Why do I need to publish my gender pay gap?
The gender pay gap reporting regulations were brought in by the UK Government in order to encourage companies to take action to close their gender pay gaps. The intention of the Government is that companies will not just publish their pay gap data but analyse and use it to develop an action plan to address the gendered inequalities identified.
The gender pay gap is bad for business. It makes good sense to make the most of your gender pay gap reporting and strive for best practice.
What do I need to do to understand my gender pay gap?
The first step is to analyse your snapshot pay data to identify the causes of your pay gap. It is best practice to use more that just your headline pay gap data to gain a fuller picture, for example calculating your full-time and part-time gender pay gaps, and looking at gendered patterns in experiences of recruitment, development and progression. Your data will tell you which causes are the most pressing for your company, enabling you to prioritise these.
Next, you should develop an action plan which focuses on these priorities and sets out clear steps to tackle them. These steps should be measurable and have clear accountability for each action. The Close Your Pay Gap tools can do all of this for you.
What is the difference between the full-time and part-time pay gaps, and why is it important?
The overall, or combined, gender pay gap figure (which includes full and part-time employees) provides the most complete picture in relation to women’s experiences of work.
The full-time pay gap is usually lower than the overall figure as it doesn’t include part-time employees, the vast majority of whom are women, and whose hourly pay is much lower than that of a full-time employee. Some reporting on the pay gap will foreground the full-time figure, again as this may paint a more positive picture.
The part-time pay gap is usually much higher than the combined figure and highlights both the concentration of women in part-time work, and of part-time work in lower paid jobs. The part-time pay gap paints a stark picture of the undervaluing of ‘women’s work’.
What gender pay gap information do I need to publish on my company’s website?
As well as publishing your gender pay gap on the UK Government’s gender pay gap viewing service you must also publish this data on your company website, along with a written statement signed by an ‘appropriate person’, confirming the information is accurate.
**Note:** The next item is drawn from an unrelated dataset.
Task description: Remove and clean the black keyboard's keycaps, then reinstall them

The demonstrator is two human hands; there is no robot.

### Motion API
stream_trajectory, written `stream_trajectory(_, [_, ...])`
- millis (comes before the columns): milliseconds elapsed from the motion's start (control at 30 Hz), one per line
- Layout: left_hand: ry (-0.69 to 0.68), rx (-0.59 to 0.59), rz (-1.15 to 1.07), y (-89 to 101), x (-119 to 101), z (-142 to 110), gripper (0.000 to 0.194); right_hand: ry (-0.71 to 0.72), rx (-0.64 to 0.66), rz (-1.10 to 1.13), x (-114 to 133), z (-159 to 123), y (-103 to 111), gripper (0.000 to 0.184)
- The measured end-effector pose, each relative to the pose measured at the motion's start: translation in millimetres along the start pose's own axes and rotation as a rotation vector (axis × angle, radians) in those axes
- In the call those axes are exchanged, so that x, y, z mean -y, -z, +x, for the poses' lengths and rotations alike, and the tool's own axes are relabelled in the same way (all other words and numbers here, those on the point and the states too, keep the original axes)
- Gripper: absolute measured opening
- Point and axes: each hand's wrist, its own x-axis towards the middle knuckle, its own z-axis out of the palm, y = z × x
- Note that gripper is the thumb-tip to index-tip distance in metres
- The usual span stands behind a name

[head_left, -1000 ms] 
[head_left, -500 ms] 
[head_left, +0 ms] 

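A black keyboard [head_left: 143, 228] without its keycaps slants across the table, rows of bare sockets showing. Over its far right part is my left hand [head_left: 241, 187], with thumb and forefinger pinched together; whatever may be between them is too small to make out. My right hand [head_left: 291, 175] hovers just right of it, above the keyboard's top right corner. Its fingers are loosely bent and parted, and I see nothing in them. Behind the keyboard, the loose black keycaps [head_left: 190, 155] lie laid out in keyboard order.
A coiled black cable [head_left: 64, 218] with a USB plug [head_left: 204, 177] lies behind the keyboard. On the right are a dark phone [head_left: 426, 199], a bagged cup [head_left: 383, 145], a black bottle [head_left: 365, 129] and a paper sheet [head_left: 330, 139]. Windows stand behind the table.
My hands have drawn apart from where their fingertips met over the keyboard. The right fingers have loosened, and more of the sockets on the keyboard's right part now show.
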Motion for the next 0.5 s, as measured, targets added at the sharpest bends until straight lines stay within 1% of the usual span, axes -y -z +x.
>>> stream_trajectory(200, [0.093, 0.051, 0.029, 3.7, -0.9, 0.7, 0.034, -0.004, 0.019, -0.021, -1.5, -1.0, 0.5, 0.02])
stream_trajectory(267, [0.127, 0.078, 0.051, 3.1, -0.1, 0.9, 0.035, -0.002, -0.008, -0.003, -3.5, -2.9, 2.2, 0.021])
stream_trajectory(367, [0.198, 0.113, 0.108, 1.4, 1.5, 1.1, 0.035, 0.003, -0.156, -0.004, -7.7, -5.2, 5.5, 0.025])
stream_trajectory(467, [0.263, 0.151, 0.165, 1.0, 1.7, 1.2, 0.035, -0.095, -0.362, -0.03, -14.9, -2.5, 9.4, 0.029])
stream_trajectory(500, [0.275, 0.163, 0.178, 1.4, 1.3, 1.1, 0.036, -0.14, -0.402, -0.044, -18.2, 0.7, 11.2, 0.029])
Who your ‘appropriate person’ is depends on the type of organisation you are, however in most cases it will be a person at the highest level of your company.
It’s also important to note that the regulations state that you must keep the information available online for at least three years. This means ensuring you maintain active links on your website to your previous reports for three years from when each report was published.
It's best practice to also publish a narrative report which explains the causes of your gender pay gap and commits to action to tackle it.